What the task asks
Could you set down exactly the lines in the records below between the line holding "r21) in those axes" and the line holding "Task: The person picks", inclusive?

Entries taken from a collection

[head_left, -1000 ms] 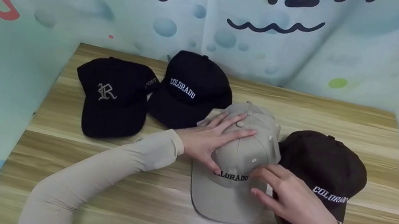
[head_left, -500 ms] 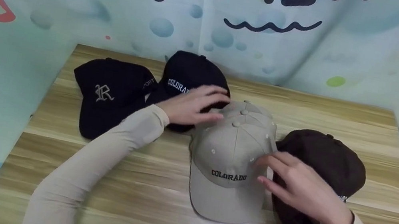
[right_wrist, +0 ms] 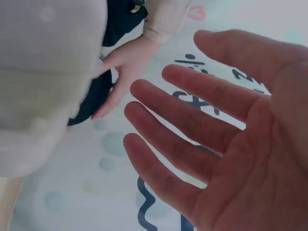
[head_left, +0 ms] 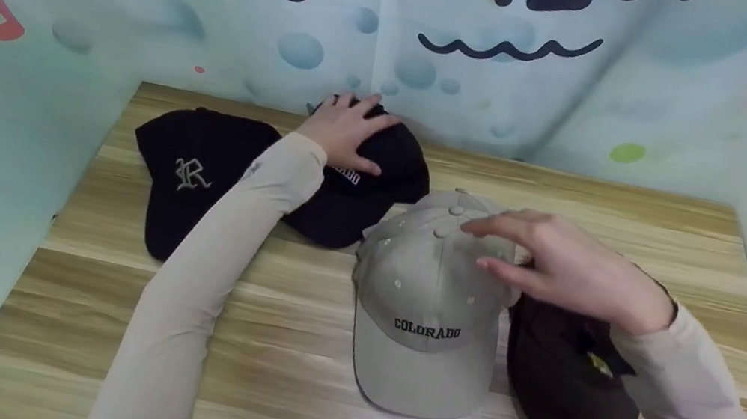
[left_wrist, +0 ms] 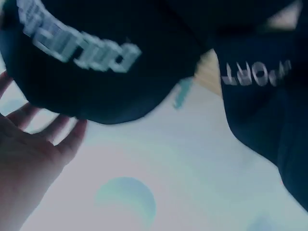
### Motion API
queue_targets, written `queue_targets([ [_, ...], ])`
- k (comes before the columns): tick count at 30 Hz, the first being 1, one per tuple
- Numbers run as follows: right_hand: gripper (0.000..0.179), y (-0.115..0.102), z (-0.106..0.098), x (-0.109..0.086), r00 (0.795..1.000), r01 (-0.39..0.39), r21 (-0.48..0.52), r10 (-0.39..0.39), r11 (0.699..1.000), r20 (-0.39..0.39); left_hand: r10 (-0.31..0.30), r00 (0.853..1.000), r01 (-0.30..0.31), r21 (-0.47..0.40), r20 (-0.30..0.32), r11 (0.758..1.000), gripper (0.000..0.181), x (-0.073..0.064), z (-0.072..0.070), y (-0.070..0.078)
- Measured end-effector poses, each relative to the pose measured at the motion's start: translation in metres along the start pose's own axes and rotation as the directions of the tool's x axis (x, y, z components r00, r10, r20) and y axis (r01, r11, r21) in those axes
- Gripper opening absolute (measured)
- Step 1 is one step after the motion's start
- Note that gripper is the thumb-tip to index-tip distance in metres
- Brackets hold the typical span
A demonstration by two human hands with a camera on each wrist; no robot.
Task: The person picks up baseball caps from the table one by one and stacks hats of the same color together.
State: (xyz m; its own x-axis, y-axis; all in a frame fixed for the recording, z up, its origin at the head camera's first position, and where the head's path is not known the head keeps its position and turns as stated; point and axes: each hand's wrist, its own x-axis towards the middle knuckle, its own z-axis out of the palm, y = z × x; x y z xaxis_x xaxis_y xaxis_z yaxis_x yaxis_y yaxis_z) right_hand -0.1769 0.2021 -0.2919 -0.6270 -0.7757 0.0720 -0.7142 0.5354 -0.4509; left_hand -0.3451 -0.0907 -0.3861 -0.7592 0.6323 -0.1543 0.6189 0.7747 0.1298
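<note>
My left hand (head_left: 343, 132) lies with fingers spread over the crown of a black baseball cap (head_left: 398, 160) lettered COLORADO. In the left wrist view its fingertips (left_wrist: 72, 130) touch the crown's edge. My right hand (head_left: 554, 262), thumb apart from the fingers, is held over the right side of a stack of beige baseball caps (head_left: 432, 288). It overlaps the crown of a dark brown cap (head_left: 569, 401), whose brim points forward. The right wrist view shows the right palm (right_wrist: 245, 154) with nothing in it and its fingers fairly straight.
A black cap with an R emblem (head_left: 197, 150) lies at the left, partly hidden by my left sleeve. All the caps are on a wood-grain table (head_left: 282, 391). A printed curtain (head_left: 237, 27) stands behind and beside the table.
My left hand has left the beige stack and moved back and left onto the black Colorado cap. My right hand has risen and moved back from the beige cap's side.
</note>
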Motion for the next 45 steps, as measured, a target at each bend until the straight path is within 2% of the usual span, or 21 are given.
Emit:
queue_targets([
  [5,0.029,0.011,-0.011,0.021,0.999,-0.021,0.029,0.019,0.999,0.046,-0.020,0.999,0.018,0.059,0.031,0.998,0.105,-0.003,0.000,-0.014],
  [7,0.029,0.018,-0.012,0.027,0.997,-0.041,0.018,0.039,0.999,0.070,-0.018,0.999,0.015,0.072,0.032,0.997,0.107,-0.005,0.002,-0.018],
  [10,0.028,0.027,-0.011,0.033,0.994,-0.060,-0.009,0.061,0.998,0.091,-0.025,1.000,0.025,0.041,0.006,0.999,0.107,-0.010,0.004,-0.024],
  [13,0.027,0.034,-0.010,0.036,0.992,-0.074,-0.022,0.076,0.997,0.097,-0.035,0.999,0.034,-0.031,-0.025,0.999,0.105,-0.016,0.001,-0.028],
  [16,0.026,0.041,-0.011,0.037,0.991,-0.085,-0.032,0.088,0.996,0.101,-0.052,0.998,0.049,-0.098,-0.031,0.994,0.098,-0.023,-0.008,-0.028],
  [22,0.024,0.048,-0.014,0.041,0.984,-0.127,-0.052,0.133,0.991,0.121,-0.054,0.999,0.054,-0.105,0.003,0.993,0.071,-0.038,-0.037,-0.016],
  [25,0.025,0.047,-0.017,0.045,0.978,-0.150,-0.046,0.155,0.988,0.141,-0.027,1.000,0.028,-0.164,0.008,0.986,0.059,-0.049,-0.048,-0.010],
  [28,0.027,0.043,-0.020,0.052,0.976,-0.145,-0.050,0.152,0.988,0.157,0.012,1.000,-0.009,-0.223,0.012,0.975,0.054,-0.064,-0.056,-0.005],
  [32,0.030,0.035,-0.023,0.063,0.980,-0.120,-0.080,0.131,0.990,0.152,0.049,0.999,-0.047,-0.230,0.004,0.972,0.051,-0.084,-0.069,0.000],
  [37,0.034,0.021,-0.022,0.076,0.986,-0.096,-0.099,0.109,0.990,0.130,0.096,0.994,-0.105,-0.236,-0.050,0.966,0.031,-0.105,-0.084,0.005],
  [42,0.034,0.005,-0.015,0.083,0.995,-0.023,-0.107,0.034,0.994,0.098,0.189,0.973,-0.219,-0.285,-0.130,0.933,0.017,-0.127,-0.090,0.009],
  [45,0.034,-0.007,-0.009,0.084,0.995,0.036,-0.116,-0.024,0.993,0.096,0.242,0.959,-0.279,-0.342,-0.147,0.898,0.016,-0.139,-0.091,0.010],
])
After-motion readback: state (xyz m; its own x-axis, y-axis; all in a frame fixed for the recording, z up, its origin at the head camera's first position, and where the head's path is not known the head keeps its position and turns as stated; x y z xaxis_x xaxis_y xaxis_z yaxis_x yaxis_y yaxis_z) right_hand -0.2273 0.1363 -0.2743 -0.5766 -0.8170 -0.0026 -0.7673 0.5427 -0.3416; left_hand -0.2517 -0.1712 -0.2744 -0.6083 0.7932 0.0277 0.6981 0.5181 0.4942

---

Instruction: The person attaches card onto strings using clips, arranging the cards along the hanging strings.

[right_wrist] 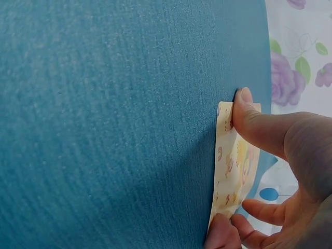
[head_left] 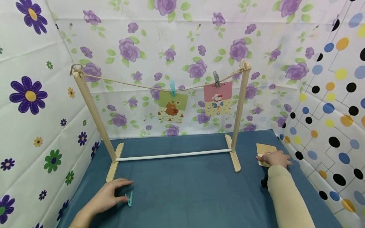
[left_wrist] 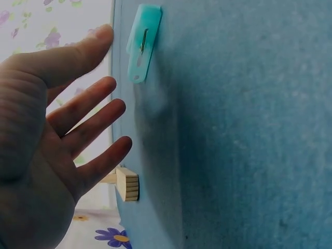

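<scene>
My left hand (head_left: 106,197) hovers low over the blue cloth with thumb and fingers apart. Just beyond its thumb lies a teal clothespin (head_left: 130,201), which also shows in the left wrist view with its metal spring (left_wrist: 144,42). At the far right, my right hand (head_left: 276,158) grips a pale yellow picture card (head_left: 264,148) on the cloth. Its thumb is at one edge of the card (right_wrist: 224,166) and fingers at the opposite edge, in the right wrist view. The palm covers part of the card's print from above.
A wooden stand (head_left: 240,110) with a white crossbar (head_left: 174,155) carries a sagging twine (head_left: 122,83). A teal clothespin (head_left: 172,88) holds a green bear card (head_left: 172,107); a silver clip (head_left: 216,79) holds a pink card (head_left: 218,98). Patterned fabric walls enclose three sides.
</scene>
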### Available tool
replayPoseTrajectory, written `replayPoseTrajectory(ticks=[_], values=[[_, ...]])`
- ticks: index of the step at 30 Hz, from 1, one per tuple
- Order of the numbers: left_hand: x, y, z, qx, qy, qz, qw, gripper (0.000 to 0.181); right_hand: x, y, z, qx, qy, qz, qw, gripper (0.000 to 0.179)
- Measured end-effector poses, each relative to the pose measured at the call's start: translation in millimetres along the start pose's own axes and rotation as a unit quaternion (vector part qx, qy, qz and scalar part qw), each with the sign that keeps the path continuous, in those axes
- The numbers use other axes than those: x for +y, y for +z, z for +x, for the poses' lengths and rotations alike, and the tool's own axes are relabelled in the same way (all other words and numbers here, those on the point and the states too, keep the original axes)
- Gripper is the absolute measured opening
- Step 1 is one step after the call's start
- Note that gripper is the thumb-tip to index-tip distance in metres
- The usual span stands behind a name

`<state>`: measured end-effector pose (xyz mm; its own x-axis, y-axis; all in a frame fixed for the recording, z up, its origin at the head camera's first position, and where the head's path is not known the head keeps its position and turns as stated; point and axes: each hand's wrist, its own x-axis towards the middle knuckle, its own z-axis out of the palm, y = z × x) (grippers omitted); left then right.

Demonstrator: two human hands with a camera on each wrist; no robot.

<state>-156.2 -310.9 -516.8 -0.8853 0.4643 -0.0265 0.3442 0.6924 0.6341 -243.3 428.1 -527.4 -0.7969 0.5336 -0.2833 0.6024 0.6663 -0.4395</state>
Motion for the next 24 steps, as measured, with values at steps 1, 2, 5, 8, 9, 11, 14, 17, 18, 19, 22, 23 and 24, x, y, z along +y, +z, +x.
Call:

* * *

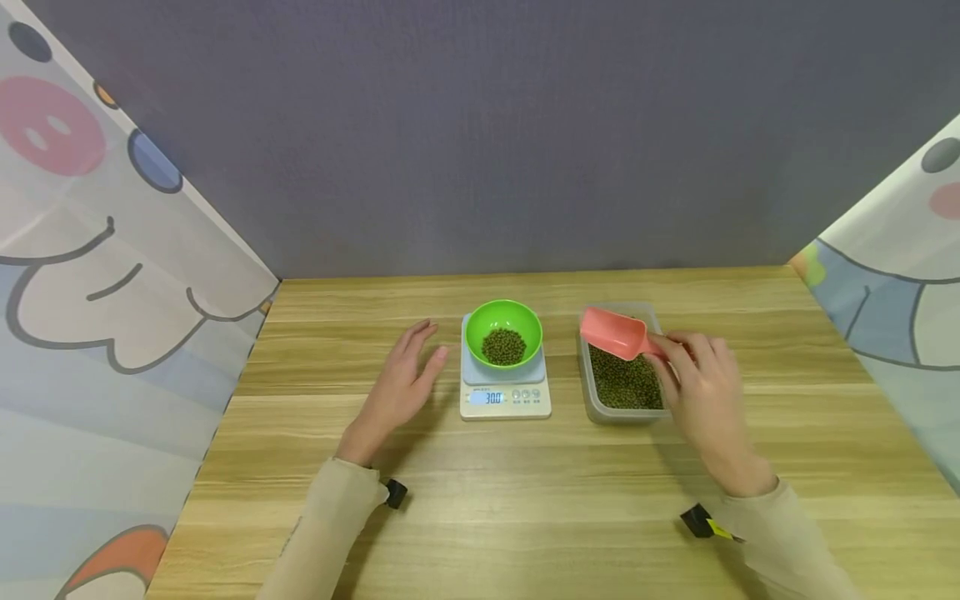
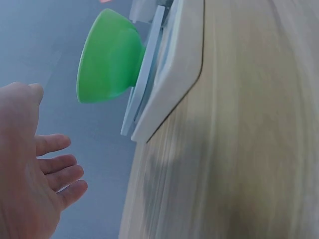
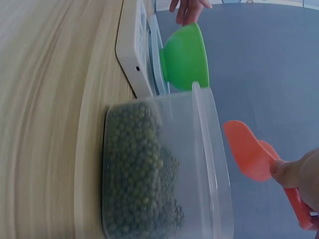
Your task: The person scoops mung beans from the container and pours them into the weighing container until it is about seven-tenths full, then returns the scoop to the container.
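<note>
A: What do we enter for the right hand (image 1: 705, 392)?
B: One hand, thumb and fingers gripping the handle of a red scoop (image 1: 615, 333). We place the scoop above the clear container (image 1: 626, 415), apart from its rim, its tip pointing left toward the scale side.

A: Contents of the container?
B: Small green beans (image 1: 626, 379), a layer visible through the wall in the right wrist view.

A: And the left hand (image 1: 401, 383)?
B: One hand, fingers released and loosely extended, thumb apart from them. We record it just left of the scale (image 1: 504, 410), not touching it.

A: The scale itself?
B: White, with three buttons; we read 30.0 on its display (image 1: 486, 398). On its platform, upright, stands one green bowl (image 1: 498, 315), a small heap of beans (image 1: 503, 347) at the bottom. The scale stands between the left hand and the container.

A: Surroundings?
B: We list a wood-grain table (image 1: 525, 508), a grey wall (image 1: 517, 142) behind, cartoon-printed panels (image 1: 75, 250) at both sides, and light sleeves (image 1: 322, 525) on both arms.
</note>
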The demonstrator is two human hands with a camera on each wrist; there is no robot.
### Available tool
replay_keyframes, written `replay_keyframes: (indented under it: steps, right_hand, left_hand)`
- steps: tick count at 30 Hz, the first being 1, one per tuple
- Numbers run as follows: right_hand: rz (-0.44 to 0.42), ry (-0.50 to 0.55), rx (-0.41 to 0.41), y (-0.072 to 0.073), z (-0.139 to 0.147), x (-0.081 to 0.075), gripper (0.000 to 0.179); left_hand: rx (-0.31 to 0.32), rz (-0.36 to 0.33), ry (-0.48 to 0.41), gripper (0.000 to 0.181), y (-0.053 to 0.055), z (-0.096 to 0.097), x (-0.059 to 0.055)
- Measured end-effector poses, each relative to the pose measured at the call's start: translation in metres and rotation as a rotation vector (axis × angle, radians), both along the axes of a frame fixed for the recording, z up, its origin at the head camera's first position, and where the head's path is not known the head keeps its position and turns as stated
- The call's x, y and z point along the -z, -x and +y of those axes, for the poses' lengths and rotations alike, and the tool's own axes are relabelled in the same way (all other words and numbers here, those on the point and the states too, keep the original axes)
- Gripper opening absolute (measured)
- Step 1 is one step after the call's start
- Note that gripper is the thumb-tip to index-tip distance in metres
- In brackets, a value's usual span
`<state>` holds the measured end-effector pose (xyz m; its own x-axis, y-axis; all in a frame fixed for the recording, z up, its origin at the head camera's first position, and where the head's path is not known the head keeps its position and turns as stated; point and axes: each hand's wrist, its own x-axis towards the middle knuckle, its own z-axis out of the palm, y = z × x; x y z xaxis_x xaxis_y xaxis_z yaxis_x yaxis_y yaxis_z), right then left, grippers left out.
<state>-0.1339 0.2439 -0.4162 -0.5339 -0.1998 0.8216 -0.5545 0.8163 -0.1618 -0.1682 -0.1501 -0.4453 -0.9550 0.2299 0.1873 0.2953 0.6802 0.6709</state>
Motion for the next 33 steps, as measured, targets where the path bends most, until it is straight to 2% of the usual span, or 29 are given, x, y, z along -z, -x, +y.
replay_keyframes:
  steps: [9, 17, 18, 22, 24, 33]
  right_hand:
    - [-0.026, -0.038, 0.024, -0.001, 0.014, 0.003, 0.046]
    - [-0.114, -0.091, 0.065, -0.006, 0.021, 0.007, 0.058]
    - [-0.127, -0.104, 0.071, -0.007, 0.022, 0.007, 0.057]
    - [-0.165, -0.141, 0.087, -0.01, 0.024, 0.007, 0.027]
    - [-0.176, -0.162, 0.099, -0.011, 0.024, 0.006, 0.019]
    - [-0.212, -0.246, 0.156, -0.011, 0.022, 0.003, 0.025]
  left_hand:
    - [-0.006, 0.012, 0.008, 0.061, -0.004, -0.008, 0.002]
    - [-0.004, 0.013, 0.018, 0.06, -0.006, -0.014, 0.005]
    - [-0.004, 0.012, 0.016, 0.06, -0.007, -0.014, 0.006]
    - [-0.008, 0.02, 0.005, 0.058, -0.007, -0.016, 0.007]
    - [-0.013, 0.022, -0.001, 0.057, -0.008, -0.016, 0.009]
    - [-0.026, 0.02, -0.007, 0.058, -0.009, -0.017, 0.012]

Response
- Measured end-effector poses, each relative to the pose measured at the motion's start: translation in metres along the start pose's own axes and rotation as the directions of the tool's x axis (x, y, z components r00, r10, r20) and y axis (r01, r11, r21) in those axes
- Gripper opening absolute (measured)
- Step 1 is one step after the motion's start
- Note that gripper is the thumb-tip to index-tip distance in metres
- Brackets hold the typical span
A demonstration by two human hands with a camera on each wrist; no robot.
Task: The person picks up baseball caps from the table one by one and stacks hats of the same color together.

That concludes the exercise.